Per quanto riguarda la confessione, questa ipotesi è stata testata in un esperimento di laboratorio. Studenti universitari avrebbero dovuto digitare su una tastiera in quello che pensavano fosse uno studio sui tempi di reazione. A un certo punto, i soggetti sono stati accusati di aver causato il crash del computer, avendo premuto un tasto che era stato detto loro di non usare. È stato chiesto loro di firmare una confessione. Tutti i soggetti che erano veramente innocenti hanno inizialmente negato l'accusa. In alcune sessioni, una persona che sapeva della finalità dell’esperimento ha dichiarato di aver assistito alla pressione del tasto proibito. Questa falsa prova ha quasi raddoppiato il numero di studenti che hanno firmato una confessione scritta, dal 48% al 94%. Una seconda tattica problematica è la minimizzazione, il processo con cui chi interroga minimizza il crimine, offrendo comprensione e giustificazioni morali. Suggeriscono ai sospetti che le loro azioni sono state spontanee, accidentali, provocate, pressate da altri o comunque giustificabili. La minimizzazione ha aumentato non solo le confessioni da parte dei veri colpevoli, ma anche le false confessioni da parte degli innocenti. Inoltre alcune persone sono più malleabili di altre dal punto di vista della disposizione d'animo e a maggior rischio di false confessioni.

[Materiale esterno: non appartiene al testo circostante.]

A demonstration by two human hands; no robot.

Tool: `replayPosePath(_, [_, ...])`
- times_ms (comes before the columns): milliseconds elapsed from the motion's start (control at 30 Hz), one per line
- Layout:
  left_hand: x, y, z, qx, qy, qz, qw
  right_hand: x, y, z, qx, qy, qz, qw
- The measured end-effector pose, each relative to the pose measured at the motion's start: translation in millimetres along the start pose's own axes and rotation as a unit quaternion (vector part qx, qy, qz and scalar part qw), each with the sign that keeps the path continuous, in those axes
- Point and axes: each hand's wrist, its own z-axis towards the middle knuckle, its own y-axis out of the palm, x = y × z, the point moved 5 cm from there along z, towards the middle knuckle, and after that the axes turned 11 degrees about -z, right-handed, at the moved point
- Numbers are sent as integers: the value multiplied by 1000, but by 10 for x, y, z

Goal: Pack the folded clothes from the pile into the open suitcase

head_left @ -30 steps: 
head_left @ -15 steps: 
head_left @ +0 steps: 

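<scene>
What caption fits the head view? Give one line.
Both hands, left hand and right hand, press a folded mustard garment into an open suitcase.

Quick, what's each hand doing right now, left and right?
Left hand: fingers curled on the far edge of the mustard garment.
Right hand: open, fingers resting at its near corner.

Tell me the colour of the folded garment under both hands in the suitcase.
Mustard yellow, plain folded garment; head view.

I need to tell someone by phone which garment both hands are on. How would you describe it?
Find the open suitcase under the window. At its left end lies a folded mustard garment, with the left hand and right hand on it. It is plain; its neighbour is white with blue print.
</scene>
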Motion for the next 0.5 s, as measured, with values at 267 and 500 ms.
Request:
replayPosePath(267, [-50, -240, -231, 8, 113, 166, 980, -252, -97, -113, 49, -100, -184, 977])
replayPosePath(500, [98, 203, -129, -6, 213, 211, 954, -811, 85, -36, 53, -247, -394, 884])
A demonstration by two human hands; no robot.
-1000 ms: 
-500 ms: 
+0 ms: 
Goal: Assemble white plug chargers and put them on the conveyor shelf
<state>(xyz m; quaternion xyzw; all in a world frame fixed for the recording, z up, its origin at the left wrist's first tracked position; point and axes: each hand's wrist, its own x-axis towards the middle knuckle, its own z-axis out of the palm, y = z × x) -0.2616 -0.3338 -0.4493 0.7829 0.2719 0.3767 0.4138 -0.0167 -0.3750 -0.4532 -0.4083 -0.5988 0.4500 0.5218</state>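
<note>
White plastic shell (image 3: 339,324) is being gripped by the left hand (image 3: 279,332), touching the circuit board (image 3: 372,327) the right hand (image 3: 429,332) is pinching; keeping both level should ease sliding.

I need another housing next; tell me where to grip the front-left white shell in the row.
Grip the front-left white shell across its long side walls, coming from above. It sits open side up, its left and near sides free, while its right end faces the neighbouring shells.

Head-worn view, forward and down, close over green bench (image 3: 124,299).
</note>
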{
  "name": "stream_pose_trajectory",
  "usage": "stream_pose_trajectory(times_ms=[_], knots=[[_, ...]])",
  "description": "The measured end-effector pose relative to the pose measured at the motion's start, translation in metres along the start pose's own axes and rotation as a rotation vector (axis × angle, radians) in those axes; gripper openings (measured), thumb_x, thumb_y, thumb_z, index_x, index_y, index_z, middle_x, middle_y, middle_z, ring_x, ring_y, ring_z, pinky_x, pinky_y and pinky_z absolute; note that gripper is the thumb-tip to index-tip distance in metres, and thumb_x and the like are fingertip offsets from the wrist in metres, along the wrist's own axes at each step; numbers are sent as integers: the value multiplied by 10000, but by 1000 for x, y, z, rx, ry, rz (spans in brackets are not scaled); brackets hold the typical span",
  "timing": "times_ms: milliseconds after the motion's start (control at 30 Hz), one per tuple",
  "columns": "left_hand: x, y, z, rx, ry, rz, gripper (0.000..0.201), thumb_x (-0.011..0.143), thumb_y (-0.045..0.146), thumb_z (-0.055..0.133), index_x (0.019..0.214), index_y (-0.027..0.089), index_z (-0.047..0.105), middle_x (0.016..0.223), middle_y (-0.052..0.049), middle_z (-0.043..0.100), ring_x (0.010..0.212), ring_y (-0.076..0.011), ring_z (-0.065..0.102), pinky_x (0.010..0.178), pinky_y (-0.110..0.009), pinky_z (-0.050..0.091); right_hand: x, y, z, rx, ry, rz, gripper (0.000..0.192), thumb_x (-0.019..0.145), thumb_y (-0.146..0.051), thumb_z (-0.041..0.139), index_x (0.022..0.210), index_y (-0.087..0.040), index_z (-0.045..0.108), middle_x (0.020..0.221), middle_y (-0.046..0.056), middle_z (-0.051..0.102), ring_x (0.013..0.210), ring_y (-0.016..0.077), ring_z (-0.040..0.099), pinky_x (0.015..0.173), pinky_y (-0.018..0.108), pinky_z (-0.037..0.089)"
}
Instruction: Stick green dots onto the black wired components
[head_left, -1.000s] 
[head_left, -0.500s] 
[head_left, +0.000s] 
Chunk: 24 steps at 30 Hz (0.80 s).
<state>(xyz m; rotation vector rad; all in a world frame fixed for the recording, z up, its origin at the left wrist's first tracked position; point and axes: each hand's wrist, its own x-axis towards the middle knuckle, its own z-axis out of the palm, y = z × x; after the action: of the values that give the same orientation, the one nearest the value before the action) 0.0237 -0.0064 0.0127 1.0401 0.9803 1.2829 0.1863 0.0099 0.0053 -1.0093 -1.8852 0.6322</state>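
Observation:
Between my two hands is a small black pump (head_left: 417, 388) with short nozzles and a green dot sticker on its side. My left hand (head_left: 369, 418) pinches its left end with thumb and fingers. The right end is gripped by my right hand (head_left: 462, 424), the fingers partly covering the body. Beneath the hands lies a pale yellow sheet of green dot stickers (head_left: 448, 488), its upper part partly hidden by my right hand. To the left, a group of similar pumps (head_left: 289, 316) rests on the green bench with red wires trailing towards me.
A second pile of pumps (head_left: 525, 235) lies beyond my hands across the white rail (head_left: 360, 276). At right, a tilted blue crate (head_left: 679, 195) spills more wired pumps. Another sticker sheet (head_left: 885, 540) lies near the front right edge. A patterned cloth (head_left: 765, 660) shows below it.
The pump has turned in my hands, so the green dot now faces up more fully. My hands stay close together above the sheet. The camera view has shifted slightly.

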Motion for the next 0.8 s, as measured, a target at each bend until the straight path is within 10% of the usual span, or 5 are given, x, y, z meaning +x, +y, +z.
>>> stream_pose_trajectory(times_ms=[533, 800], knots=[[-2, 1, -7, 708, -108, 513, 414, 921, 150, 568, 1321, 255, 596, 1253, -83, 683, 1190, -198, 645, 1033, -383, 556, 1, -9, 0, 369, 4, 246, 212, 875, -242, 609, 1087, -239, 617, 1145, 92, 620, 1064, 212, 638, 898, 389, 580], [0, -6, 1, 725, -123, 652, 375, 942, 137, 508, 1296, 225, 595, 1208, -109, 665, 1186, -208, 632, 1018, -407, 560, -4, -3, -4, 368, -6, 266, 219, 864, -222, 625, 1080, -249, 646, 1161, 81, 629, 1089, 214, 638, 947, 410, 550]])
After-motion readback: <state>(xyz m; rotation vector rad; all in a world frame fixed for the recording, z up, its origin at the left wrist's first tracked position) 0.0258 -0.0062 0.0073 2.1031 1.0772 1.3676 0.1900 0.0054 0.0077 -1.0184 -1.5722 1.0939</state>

Per esempio, gli individui la cui personalità li rende inclini alla cedevolezza in situazioni sociali sono particolarmente vulnerabili a causa del desiderio di compiacere gli altri e di evitare il confronto. Gli individui che sono inclini alla suggestionabilità, i cui ricordi possono essere alterati da domande fuorvianti e feedback negativi, sono anch'essi soggetti all'influenza. La giovane età è un fattore di rischio particolarmente rilevante: più del 90% dei minori che la polizia cerca di interrogare rinuncia ai diritti.